Unusually, over at the Sony stand, the spotlight wasn’t on the flagship set, but on the model below it, the XD93. Available in a choice of 55in or 65in, it cuts a different shape to last year’s sets, replacing the chunkier wedge design with Sony’s new ‘Slice of Living’ concept. In fact, this runs across all of Sony’s 2016 TVs, which are much slimmer and more streamlined in comparison.
The magnetic fluid speakers that used to feature along the edges of some premium models have been ditched. Instead, the XD93 features more traditional, downward-firing speakers built into its chassis. We can’t help but feel a little disappointed – we thought they gave Sony a real edge in the sound stakes.
Setting the standards
Design aside, the big news for the XD93 range is that it’s the first to use Sony’s brand new Slim Backlight Drive technology. This uses an edge-lit backlight structure, which Sony claims allows the set to compete with full-array models when it comes to handling brightness and contrast.
Like all Sony’s 2016 Ultra HD TVs, the XD93 is HDR compatible, which is indicated by Sony’s new ‘4K HDR’ logo. Interestingly, Sony chose to go with this rather than the UHD Alliance’s Ultra HD Premium logo, which all three of its rivals carry.

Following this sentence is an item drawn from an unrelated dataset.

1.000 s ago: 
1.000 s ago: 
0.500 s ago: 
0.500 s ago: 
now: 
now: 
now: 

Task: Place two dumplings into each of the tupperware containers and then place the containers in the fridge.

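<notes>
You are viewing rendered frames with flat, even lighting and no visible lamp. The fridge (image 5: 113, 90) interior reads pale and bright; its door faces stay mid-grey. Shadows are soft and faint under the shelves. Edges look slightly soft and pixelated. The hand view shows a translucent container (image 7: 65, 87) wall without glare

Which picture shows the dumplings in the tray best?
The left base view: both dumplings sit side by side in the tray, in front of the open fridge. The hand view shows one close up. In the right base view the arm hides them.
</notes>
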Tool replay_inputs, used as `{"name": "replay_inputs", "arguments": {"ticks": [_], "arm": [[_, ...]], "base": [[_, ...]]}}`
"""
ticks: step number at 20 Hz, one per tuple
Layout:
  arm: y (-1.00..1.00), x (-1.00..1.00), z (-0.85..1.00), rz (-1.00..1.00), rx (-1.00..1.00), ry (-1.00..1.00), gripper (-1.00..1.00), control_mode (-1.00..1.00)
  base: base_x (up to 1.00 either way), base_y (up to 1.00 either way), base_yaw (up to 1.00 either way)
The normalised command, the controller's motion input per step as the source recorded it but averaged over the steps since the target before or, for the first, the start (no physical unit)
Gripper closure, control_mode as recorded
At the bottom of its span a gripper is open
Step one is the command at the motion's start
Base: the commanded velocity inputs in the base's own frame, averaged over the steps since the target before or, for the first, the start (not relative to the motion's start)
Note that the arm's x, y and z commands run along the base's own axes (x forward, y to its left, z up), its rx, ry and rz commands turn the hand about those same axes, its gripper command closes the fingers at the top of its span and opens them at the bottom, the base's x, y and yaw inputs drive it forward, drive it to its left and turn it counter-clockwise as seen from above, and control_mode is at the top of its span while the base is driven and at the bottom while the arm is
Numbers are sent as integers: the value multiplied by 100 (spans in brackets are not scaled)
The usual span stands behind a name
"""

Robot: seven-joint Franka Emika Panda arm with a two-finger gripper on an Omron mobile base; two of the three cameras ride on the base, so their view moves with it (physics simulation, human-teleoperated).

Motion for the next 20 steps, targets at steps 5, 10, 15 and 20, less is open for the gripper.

That’s not to say Sony’s TVs don’t reach this spec, but Sony’s justification is that it wanted its own logo to use across future ranges of 4K HDR products, beyond TVs.
Elsewhere, Sony’s new 4K sets once again use Android TV as their operating system, which means Google Cast is included for beaming content to the set from a smartphone or tablet, plus there’s new Netflix integration that offers up content suggestion directly within the UI.
We’re expecting the XD93 to launch in March, along with the XD94 flagship and the rest of the 2016 line up.